FRANKFURT (Reuters) - General Motors’ (GM.N) ailing European unit Opel aims to strike a deal with labor unions to close the Bochum plant after production of the Zafira Tourer van ends in exchange for guaranteeing German jobs through to 2016.
Opel’s management, the IG Metall trade union and the works council representatives of the German plants will continue negotiations in the coming weeks in order to reach an agreement over job cuts, wages, building a wider range of models, and a deeper expansion into export markets.
“Opel must structure its business in such a way that it is also profitable in a difficult market environment. It would not be responsible were we not to act in view of a 20 percent decline in the European car market versus 2007,” Opel Chief Executive Karl-Friedrich Stracke said in a statement on Wednesday.
The company said the goal is not just to reduce costs but “to lower the dependence on imported vehicles and parts.”
Reuters reported on Tuesday that GM’s board of directors was expected to decide on the closure of the Bochum plant as part of a business plan through 2016 that will be presented to Opel’s top labor leadership on June 28.
Under the compromise, GM and Opel would be able to reduce its fixed cost base by letting Bochum wind down its production when the Zafira Tourer’s life cycle ends, generally expected for the end of 2016.
While this would cost the jobs of 3,300 people currently employed in Bochum, management had relinquished considerations of ceasing production in 2015 when a current labor deal protecting the 20,000-odd German workers at Opel’s three car plants and one component plant.
As part of the talks, IG Metall is prepared to discuss the “implementation” of the recent collective wage bargaining deal, which foresees hiking pay by 4.3 percent over a 13 month period retroactively from May.
This would imply the union is prepared to accept a deviation from the industry-wide deal, either by paying less or delaying the date for the hike.
In doing so, labor hopes that the talks would allow job guarantees to be extended another two years through the end of 2016.
Opel reaffirmed plans to run all of its European plants in three-shift operation at full capacity. Company sources have confirmed that the company’s cost base would ideally require it to build 500,000 more cars than it manufactured last year.
The carmaker pledged to look into shifting overseas production back to Europe. Opel currently imports the Antara sports utility vehicle from Korea, which will also begin exporting the smaller Mokka subcompact SUV to Europe come October.
The higher output in the remaining factories would mean roughly half of the planned investments through 2016 would be made in Germany, home to just over half of Opel’s workforce.
“Opel remains a central pillar of our global business and I am absolutely convinced that we are on the right path,” GM Vice Chairman Stephen Girsky said in a statement.

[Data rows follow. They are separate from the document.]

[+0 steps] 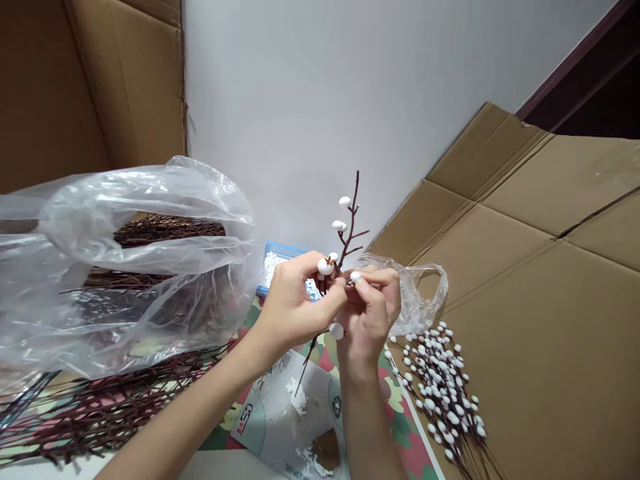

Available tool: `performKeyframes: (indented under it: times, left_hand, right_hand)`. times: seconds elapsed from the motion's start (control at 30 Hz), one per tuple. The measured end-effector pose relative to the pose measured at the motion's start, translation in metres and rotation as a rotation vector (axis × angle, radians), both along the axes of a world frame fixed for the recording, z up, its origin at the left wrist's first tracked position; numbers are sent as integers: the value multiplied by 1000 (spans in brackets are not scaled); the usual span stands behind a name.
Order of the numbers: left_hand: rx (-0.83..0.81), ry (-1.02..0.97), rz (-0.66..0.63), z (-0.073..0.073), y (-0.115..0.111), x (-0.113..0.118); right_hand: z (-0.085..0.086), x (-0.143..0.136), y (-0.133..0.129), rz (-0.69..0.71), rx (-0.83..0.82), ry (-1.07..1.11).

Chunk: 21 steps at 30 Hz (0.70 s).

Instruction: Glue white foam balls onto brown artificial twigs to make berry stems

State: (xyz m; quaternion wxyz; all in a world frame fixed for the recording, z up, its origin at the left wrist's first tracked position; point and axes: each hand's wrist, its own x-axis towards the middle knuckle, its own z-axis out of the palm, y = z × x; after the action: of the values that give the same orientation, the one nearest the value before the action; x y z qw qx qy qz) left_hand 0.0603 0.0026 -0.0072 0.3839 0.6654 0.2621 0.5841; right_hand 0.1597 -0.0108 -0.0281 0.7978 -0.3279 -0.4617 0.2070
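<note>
A thin brown branch (354,212) stands nearly upright between my hands, with several white balls on its left side and bare twigs on its right. My left hand (300,300) is closed around the branch's middle, thumb and fingers pinched. Between the thumb and fingers of my right hand (373,303) is a small white ball (355,276), held at a twig on the right of the branch. Another white ball (337,331) hangs lower, below my left thumb. The stem's lower end points down over a sheet with white paste (297,396).
A clear plastic bag (150,180) with brown twigs lies left, more bare branches (125,407) before it. Behind my hands is a blue basket (285,248) of white balls. Finished-looking white-ball branches (445,387) lie right, beside cardboard (540,333). A brown lump (327,448) sits on the sheet.
</note>
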Motion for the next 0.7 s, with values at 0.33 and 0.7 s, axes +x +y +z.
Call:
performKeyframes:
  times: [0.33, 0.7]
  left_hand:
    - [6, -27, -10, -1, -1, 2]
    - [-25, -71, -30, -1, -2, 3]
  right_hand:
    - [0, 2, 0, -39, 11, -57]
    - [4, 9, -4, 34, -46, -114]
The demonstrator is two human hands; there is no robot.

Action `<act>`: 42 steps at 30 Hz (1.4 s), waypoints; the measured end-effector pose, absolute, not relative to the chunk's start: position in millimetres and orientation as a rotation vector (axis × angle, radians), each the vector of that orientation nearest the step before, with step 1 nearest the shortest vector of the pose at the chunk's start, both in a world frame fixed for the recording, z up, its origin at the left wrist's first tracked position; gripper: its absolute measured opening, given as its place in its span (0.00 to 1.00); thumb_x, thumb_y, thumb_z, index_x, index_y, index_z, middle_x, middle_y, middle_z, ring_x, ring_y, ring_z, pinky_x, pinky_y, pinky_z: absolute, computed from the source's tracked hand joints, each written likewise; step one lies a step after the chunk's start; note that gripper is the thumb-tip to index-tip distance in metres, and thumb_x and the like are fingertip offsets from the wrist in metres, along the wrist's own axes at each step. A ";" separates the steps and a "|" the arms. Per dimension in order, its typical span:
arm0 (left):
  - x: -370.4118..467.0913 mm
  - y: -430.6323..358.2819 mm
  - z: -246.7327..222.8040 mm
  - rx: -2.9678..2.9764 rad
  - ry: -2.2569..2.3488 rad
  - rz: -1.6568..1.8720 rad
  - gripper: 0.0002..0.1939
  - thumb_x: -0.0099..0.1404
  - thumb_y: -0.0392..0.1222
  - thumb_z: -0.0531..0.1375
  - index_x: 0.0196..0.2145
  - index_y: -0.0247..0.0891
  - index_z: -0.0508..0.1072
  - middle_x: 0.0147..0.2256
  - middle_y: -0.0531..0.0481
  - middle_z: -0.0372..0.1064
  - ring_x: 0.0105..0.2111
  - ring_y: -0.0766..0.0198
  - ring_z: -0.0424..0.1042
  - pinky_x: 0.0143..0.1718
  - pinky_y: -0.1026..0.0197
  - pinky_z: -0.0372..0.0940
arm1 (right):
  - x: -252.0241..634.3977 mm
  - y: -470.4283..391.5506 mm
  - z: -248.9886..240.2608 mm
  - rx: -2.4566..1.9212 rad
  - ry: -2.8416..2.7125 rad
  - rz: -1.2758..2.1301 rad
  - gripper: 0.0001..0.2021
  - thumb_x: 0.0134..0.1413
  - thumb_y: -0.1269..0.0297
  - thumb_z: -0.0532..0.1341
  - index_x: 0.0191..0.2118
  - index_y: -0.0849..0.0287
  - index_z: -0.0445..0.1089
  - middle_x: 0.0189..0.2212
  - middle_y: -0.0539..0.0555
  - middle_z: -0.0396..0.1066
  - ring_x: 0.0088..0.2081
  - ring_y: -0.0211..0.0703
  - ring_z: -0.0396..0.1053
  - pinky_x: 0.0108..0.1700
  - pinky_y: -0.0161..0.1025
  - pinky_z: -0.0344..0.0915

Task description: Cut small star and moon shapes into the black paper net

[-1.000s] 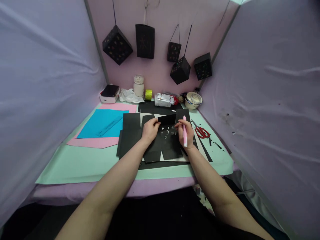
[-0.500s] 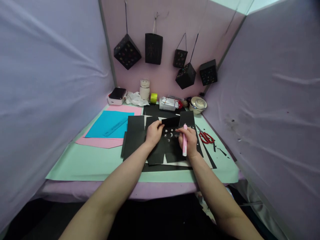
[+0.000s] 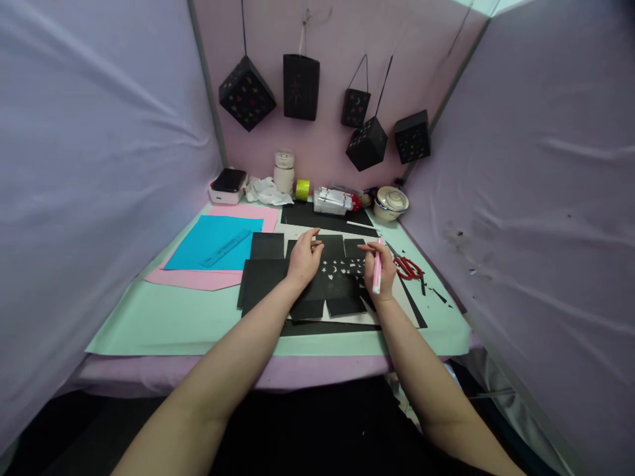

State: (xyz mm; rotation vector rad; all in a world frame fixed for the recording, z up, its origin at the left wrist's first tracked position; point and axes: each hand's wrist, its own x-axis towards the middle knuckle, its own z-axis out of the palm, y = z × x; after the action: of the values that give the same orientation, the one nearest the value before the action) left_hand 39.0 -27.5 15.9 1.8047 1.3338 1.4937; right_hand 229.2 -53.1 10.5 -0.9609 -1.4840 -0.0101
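Observation:
A black card sheet with slits along its edges and cut-out stars, moons and hearts lies over a pale board. My left hand rests at its upper left part, fingers apart and bent, with nothing seen between them. At the right part of the sheet, my right hand is closed around a pink pen-like tool, its index finger reaching left. Red-handled scissors lie just right of that hand, among small black scraps.
Blue paper with a ruler lies over pink paper at the left. Along the back stand a white jar, yellow tape, a clear box and a lidded bowl. Black lanterns hang above.
The flap that was raised at the back of the black card now lies flat. My left hand has let go of it and its fingers have spread. My right hand has moved right with the tool.

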 end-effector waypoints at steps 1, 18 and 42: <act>39.0 -26.9 15.0 1.813 1.334 1.492 0.16 0.68 0.37 0.58 0.53 0.36 0.67 0.53 0.42 0.67 0.44 0.62 0.73 0.47 0.53 0.70 | 228.9 -53.4 10.7 -0.958 -1.473 0.010 0.07 0.61 0.66 0.55 0.43 0.55 0.67 0.36 0.55 0.78 0.42 0.47 0.73 0.53 0.51 0.65; 36.2 -31.3 10.8 2.243 1.421 0.938 0.15 0.69 0.46 0.58 0.50 0.37 0.70 0.50 0.44 0.68 0.47 0.58 0.71 0.48 0.49 0.68 | 231.0 -43.8 6.9 -1.160 -1.393 0.875 0.13 0.52 0.52 0.62 0.34 0.57 0.75 0.20 0.47 0.65 0.20 0.37 0.60 0.21 0.34 0.55; 94.2 -137.3 21.7 2.536 1.403 0.259 0.43 0.55 0.67 0.61 0.62 0.41 0.63 0.66 0.34 0.51 0.65 0.34 0.48 0.61 0.33 0.48 | 246.9 -50.6 18.3 -1.139 -1.338 1.095 0.12 0.47 0.55 0.67 0.31 0.57 0.71 0.19 0.44 0.63 0.20 0.34 0.58 0.21 0.32 0.52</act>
State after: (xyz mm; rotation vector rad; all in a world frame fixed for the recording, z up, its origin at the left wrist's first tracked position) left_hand 94.2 -137.3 21.7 2.5357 1.4032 0.2586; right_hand 246.9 -50.6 18.3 -1.1394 -1.3381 1.0955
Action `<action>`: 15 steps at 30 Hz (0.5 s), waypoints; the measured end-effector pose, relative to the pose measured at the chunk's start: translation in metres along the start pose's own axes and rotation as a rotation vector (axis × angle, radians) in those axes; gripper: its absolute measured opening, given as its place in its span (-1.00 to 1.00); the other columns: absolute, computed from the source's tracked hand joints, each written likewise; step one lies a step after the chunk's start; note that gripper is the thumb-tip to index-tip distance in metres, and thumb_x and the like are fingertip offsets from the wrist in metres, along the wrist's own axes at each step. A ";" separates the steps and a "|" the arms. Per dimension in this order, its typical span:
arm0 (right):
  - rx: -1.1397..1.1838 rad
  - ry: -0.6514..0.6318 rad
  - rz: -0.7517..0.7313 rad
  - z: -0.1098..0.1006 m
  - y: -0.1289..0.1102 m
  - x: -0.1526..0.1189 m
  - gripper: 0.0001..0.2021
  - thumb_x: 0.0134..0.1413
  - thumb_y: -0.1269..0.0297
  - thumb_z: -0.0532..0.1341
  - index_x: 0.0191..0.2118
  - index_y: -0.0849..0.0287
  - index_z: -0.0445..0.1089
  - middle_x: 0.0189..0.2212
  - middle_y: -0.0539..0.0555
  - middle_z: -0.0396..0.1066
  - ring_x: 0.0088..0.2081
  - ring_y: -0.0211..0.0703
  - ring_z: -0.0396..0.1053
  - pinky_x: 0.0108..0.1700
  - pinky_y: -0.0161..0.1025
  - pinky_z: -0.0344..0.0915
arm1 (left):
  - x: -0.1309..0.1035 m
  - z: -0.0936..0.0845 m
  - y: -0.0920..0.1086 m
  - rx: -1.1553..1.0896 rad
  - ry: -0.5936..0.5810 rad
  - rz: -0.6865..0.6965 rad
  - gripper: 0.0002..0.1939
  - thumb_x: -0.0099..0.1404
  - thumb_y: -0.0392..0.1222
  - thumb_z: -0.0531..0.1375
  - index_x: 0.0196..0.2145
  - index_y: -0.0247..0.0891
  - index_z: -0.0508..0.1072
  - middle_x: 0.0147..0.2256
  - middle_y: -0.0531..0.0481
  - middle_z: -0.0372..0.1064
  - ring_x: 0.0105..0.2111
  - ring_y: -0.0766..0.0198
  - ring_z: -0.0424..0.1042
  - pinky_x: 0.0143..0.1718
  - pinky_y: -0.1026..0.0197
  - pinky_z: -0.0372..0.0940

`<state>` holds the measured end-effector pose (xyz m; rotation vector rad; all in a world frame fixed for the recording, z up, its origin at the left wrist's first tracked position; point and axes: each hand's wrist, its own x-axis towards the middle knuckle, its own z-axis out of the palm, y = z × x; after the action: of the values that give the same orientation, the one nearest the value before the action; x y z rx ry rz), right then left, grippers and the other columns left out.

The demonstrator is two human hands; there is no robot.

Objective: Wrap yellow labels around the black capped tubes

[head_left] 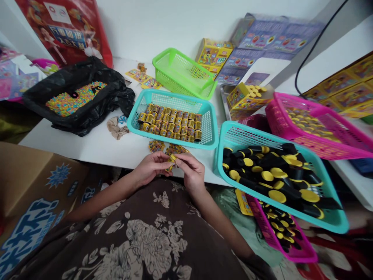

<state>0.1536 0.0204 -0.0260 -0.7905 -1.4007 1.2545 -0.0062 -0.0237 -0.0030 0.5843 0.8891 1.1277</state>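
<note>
My left hand (152, 167) and my right hand (191, 170) meet at the table's front edge. Between their fingertips is a small yellow-topped container (172, 158) with colourful print below the top; the fingers partly cover it. Both hands are closed on it. Just beyond them lie printed labels (156, 146) in small piles on the table. Behind these, a turquoise basket (216, 128) holds rows of little containers (171, 123) wrapped in yellow-brown printed labels, lying on their sides.
At right, another turquoise basket (224, 136) holds black containers with yellow lids, beside a pink basket (275, 116). A green basket (163, 76) stands behind. A tub lined with black plastic (112, 83) holds coloured pellets (75, 99) at left. Boxes (259, 35) are stacked at the back.
</note>
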 end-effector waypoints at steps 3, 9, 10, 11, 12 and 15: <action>-0.028 0.026 -0.031 -0.002 0.000 0.000 -0.86 0.11 0.27 0.30 -0.19 -0.05 0.57 -0.31 -0.02 0.52 -0.27 -0.17 0.43 -0.19 -0.18 0.36 | -0.001 0.001 -0.002 0.025 0.033 0.017 -0.63 -0.06 -0.20 0.46 -0.35 -0.34 0.40 -0.39 0.00 0.50 -0.50 0.29 0.49 -0.44 0.25 0.33; -0.211 -0.120 0.045 -0.004 -0.007 0.004 -0.80 0.03 0.14 0.36 -0.22 0.08 0.53 -0.37 0.01 0.50 -0.39 -0.21 0.40 -0.32 -0.24 0.33 | -0.003 0.003 -0.007 0.147 0.116 0.241 -0.65 -0.10 -0.28 0.47 -0.38 -0.33 0.42 -0.44 0.09 0.43 -0.45 0.39 0.41 -0.41 0.33 0.30; -0.207 -0.115 0.052 -0.004 -0.008 0.005 -0.80 0.01 0.14 0.37 -0.25 0.10 0.53 -0.42 -0.01 0.48 -0.43 -0.23 0.37 -0.35 -0.26 0.31 | -0.003 0.002 -0.007 0.155 0.130 0.260 -0.63 -0.12 -0.30 0.48 -0.36 -0.33 0.43 -0.41 0.08 0.45 -0.41 0.39 0.42 -0.38 0.33 0.30; -0.187 -0.110 0.064 -0.004 -0.008 0.005 -0.80 -0.01 0.14 0.38 -0.27 0.10 0.52 -0.45 -0.03 0.46 -0.45 -0.25 0.36 -0.37 -0.27 0.30 | -0.003 0.001 -0.007 0.152 0.153 0.269 -0.59 -0.15 -0.31 0.48 -0.33 -0.32 0.44 -0.38 0.07 0.46 -0.37 0.37 0.43 -0.35 0.33 0.32; -0.157 -0.104 0.077 -0.004 -0.007 0.005 -0.80 -0.01 0.14 0.38 -0.27 0.10 0.51 -0.47 -0.04 0.46 -0.47 -0.26 0.35 -0.38 -0.28 0.30 | -0.003 0.000 -0.008 0.143 0.177 0.266 -0.57 -0.15 -0.30 0.48 -0.31 -0.32 0.44 -0.36 0.06 0.47 -0.36 0.35 0.45 -0.35 0.31 0.33; -0.087 -0.067 0.086 -0.004 -0.003 0.004 -0.78 -0.02 0.16 0.38 -0.24 0.10 0.48 -0.45 -0.04 0.48 -0.45 -0.26 0.38 -0.37 -0.28 0.34 | -0.002 -0.003 -0.007 0.133 0.188 0.195 -0.61 -0.08 -0.18 0.46 -0.32 -0.33 0.44 -0.43 0.02 0.48 -0.47 0.28 0.48 -0.44 0.24 0.36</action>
<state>0.1570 0.0245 -0.0221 -0.8833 -1.4977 1.3030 -0.0054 -0.0283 -0.0095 0.6940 1.0932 1.3224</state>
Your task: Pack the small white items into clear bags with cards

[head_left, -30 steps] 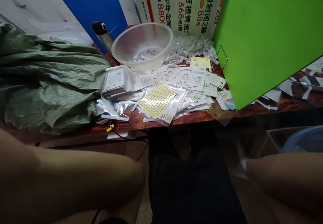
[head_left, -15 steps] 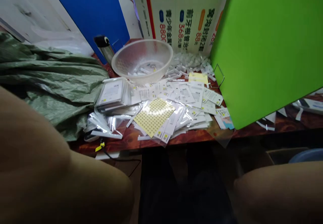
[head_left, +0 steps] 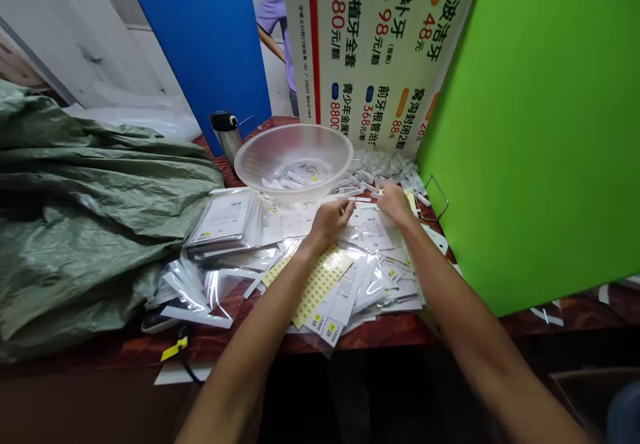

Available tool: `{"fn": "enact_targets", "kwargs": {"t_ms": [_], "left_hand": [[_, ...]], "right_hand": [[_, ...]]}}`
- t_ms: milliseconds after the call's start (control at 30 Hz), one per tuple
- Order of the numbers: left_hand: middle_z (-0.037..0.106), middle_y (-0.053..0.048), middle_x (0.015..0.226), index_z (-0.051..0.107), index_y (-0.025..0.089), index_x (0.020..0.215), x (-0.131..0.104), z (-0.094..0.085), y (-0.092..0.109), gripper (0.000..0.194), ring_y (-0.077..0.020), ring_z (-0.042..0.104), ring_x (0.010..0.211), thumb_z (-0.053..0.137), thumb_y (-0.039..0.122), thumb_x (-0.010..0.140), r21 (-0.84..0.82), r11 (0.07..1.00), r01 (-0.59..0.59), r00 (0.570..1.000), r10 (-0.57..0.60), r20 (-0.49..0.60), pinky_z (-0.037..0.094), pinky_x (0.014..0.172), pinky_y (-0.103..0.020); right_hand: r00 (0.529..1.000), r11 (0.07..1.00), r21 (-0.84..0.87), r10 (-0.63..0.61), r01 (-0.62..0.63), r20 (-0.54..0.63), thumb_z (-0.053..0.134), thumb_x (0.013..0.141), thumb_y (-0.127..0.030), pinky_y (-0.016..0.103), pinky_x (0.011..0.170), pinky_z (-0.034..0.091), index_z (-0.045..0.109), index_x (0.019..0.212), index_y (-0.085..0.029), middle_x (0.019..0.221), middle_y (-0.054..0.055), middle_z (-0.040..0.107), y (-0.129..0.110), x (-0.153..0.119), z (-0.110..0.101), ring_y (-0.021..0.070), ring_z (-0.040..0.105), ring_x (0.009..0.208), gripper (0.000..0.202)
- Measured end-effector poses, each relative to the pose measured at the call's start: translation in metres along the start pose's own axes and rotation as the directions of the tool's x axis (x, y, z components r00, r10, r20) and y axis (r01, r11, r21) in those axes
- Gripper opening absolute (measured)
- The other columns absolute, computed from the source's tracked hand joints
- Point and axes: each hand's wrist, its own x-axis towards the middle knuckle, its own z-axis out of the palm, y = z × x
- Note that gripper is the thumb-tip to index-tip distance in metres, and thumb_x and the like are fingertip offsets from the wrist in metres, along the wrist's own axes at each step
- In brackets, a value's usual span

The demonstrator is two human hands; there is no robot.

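My left hand is over the middle of the table with its fingers curled in, just in front of a translucent plastic bowl. What its fingers hold, if anything, I cannot make out. Farther right, my right hand reaches down with bent fingers beside a yellow paper and a heap of small white plastic pieces; its fingertips are mostly hidden. Below the wrists lie printed white cards in clear bags and a yellow sheet of small round stickers, partly covered by my left forearm.
Left of the hands is a stack of bagged cards. A flask stands behind it, beside a blue panel. Green sheeting covers the left. A green panel and printed board close the right and back. Someone's purple sleeve shows behind.
Both hands have come into view, reaching forward over the cards; before, only blurred arms showed at the lower edges. The camera view has tilted up.
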Motion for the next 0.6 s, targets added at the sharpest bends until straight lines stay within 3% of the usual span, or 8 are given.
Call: {"fn": "enact_targets", "kwargs": {"t_ms": [67, 133, 233, 400, 500, 600], "left_hand": [[0.061, 0.0, 0.06, 0.068, 0.017, 0.073, -0.002, 0.004, -0.025, 0.036, -0.0119, 0.052, 0.054, 0.057, 0.045, 0.093, -0.043, 0.989, 0.139, 0.988, -0.136, 0.07, 0.041, 0.056, -0.025], [0.061, 0.0, 0.062, 0.07, 0.017, 0.08, -0.003, 0.002, -0.039, 0.037, -0.0115, 0.051, 0.052, 0.057, 0.049, 0.092, -0.234, 0.931, 0.281, 0.96, -0.272, 0.071, 0.041, 0.053, -0.024], [0.059, 0.0, 0.063, 0.07, 0.015, 0.082, 0.0, -0.004, -0.045, 0.04, -0.0102, 0.051, 0.052, 0.059, 0.054, 0.09, -0.523, 0.779, 0.345, 0.922, -0.387, 0.031, 0.04, 0.051, -0.022], [0.06, -0.001, 0.063, 0.071, 0.015, 0.081, 0.004, -0.005, -0.046, 0.043, -0.0095, 0.052, 0.054, 0.063, 0.057, 0.087, -0.631, 0.706, 0.322, 0.926, -0.374, 0.054, 0.04, 0.054, -0.022], [0.06, -0.001, 0.064, 0.071, 0.014, 0.082, 0.003, -0.003, -0.048, 0.044, -0.0098, 0.052, 0.056, 0.062, 0.057, 0.087, -0.655, 0.696, 0.295, 0.937, -0.346, 0.054, 0.041, 0.056, -0.023], [0.06, 0.0, 0.064, 0.07, 0.014, 0.082, 0.001, -0.004, -0.046, 0.045, -0.0101, 0.052, 0.057, 0.061, 0.058, 0.088, -0.653, 0.698, 0.295, 0.937, -0.345, 0.055, 0.041, 0.057, -0.023]], "right_hand": [[0.999, 0.991, -0.131, 0.007, 0.0, 0.048, 0.044, 0.092, -0.01, 0.039, 0.094, 0.044, 0.064, 0.116, -0.012, 0.121, 0.019, 0.067, 0.014, 0.014, 0.019, 0.0304, 0.059, 0.113, 0.031], [0.995, 0.972, -0.22, -0.066, 0.081, 0.077, 0.04, 0.094, -0.01, 0.041, 0.096, 0.041, 0.063, 0.116, -0.012, 0.121, 0.02, 0.066, 0.025, 0.021, 0.029, 0.0304, 0.057, 0.114, 0.031], [0.979, 0.947, -0.25, -0.179, 0.199, 0.1, 0.041, 0.092, -0.01, 0.039, 0.095, 0.041, 0.061, 0.113, -0.012, 0.118, 0.02, 0.064, 0.035, 0.03, 0.033, 0.0294, 0.057, 0.108, 0.029], [0.932, 0.927, -0.112, -0.362, 0.359, -0.008, 0.046, 0.082, -0.005, 0.036, 0.088, 0.045, 0.054, 0.118, -0.01, 0.12, 0.021, 0.055, 0.019, 0.049, 0.036, 0.0274, 0.056, 0.098, 0.038], [0.857, 0.844, -0.152, -0.503, 0.515, 0.111, 0.047, 0.084, -0.005, 0.036, 0.094, 0.042, 0.057, 0.116, -0.012, 0.12, 0.019, 0.057, -0.009, 0.052, 0.046, 0.0279, 0.053, 0.108, 0.034], [0.855, 0.822, -0.253, -0.454, 0.511, 0.251, 0.05, 0.088, -0.01, 0.035, 0.094, 0.041, 0.062, 0.11, -0.014, 0.117, 0.018, 0.064, -0.029, 0.051, 0.055, 0.0278, 0.053, 0.109, 0.025]]}}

Wolfgang Schaefer-Klug, Opel’s top Labour leader since January, expressed support for the deal but said “many points still must be negotiated.”
IG Metall boss Berthold Huber said the talks based on a preliminary plan showed both sides were accepting responsibility for the losses at Opel, which abandoned its plans to achieve profitability this year amid a severe drop in the market.
“We expect that the management of GM and Opel do not simply pay lip service to the plans but support them with the necessary investments,” he said in the statement.